[[ EXERCISE INPUT open ]]

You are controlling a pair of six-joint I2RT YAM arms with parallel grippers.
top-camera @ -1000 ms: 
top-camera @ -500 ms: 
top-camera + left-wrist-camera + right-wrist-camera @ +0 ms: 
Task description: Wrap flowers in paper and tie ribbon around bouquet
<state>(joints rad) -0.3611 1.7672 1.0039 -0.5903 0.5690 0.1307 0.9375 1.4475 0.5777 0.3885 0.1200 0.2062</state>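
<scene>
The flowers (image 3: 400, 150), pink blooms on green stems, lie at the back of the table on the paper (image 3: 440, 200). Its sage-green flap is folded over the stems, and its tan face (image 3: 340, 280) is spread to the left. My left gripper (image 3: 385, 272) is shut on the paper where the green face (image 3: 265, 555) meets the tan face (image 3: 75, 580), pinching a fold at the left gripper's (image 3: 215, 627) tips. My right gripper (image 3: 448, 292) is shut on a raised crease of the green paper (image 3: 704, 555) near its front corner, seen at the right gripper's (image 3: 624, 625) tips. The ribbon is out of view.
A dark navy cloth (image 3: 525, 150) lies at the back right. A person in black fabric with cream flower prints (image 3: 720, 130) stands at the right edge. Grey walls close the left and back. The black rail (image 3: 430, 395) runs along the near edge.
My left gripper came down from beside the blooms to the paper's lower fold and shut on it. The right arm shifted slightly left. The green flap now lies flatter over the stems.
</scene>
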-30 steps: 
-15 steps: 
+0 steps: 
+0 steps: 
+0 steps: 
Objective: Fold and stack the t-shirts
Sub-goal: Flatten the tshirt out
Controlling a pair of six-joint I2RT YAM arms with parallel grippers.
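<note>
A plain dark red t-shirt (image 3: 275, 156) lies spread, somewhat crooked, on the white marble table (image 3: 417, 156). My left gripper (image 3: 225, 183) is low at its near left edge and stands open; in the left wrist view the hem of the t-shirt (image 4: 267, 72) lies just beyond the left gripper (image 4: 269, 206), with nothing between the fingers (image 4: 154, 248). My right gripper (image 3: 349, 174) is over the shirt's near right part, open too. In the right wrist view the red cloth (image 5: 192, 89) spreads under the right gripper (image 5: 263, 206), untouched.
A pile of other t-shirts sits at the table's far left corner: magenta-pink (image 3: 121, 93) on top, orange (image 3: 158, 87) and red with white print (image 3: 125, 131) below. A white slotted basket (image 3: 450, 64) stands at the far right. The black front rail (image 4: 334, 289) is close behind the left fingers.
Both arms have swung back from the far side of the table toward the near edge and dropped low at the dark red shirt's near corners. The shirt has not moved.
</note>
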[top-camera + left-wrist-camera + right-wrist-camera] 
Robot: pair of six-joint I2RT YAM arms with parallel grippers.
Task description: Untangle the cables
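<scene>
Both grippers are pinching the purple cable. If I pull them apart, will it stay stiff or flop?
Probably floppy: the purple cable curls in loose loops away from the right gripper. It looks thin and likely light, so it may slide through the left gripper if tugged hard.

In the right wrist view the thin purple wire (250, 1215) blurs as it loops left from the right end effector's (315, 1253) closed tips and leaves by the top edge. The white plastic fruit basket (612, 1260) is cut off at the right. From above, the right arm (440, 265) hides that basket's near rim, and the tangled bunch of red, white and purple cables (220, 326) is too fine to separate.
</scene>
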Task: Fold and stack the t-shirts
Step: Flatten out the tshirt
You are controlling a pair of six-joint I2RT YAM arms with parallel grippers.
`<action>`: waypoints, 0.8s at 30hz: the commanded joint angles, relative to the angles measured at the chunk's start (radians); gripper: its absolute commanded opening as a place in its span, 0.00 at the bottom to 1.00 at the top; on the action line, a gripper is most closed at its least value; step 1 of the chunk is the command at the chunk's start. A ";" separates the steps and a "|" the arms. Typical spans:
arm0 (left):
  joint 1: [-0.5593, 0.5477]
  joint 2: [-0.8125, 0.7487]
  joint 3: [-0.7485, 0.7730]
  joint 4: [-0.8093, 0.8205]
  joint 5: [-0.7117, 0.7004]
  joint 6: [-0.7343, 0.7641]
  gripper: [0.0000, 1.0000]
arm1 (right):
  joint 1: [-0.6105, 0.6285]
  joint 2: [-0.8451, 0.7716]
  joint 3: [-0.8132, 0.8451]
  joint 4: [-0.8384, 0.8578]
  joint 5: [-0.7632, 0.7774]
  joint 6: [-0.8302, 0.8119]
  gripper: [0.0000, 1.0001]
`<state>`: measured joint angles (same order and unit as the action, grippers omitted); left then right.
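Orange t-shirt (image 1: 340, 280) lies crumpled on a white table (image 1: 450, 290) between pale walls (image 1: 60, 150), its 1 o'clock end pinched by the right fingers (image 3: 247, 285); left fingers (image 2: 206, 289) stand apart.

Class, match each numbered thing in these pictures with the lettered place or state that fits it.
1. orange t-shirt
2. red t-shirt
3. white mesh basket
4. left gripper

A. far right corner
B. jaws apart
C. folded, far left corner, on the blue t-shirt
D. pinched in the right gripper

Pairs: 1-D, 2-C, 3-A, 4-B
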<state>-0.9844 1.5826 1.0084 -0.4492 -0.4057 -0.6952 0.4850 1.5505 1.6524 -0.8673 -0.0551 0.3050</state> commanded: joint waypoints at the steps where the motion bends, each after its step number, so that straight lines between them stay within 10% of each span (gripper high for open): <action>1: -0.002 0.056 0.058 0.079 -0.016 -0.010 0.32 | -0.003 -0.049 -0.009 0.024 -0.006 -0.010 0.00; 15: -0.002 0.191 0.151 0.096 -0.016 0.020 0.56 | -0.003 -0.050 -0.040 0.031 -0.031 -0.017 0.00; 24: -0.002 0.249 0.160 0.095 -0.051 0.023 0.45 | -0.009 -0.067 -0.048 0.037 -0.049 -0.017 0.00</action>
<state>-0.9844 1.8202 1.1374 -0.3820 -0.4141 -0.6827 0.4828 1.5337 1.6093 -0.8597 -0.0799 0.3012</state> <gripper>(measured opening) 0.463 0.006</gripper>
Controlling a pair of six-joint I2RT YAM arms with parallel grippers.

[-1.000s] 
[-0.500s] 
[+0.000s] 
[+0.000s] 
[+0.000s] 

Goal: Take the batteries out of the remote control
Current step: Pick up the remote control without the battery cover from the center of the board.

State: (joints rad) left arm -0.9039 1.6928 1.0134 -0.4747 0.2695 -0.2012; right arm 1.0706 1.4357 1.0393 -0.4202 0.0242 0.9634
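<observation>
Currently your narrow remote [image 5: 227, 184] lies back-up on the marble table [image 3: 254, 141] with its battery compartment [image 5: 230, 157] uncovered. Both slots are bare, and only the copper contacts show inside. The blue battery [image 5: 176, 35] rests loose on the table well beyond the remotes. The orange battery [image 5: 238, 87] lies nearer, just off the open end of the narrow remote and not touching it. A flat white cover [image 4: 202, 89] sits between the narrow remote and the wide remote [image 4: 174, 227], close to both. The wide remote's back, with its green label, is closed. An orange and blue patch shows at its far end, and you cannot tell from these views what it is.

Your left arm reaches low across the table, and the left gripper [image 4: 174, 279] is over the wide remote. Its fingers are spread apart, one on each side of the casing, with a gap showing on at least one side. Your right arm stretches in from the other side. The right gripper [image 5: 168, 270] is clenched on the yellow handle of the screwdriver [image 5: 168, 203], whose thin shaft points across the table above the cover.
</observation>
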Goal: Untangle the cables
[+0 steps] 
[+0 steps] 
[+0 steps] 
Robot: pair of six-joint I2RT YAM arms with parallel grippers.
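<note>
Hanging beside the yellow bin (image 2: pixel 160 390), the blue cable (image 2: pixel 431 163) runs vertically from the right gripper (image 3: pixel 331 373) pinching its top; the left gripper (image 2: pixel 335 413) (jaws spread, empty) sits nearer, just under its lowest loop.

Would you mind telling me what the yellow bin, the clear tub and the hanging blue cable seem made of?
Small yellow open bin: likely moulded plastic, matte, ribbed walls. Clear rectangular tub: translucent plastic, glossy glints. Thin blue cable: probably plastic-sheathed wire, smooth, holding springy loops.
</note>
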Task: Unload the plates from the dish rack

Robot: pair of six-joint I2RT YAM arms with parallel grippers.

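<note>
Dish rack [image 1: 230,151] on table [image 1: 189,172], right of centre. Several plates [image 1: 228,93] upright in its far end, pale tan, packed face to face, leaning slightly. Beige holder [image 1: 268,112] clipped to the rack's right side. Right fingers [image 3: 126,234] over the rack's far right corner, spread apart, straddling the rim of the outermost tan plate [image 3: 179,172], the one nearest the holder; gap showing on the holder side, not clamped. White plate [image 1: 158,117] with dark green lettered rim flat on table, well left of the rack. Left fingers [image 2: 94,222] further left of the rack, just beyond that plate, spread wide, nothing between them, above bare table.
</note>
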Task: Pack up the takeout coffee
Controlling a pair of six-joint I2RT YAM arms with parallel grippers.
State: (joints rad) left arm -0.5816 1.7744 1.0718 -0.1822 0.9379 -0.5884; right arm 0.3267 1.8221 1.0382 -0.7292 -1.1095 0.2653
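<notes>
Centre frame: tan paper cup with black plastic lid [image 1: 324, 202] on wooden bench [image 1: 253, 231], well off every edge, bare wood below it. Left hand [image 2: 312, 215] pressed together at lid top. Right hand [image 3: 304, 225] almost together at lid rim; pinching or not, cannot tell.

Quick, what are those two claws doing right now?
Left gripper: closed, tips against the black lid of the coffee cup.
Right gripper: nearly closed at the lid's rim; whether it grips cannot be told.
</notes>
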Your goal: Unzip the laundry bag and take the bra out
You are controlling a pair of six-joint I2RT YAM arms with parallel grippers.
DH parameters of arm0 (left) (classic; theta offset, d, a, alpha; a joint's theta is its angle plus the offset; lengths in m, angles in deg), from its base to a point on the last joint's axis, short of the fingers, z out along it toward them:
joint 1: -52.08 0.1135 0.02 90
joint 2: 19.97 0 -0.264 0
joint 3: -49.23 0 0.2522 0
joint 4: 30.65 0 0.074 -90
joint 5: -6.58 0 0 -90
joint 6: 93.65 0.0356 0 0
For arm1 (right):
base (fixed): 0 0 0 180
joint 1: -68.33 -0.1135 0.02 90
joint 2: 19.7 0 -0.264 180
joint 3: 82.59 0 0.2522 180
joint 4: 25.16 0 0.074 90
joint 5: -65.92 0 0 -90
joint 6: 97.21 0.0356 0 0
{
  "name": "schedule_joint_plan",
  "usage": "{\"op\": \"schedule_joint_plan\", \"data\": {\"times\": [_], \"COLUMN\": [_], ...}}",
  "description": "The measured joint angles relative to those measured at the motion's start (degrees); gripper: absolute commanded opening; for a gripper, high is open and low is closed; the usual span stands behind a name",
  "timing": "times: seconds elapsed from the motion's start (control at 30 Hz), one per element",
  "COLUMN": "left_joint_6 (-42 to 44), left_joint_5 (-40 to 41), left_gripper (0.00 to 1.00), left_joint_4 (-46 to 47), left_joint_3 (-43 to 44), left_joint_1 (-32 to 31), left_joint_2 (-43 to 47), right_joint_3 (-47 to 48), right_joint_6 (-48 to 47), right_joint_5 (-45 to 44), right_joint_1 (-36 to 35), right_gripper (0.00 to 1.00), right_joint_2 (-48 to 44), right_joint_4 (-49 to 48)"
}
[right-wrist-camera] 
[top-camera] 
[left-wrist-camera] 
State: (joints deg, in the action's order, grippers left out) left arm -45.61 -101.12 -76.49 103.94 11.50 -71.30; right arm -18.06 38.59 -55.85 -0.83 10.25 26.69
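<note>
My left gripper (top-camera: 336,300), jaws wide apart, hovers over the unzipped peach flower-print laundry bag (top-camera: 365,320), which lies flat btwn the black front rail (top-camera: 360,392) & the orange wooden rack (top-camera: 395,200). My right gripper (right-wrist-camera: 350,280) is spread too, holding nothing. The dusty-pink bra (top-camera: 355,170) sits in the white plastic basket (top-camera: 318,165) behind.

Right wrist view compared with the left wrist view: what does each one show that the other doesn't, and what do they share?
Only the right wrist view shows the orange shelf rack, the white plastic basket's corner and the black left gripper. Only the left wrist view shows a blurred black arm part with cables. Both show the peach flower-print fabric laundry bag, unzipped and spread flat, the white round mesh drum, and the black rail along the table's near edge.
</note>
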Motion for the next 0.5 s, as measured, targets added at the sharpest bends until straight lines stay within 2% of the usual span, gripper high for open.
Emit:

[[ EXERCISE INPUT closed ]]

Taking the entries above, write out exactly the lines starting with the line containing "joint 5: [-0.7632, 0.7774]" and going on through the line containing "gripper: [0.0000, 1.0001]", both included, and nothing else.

§ ANSWER BELOW
  joint 5: [-0.7632, 0.7774]
  joint 6: [-0.8302, 0.8119]
  gripper: [0.0000, 1.0001]

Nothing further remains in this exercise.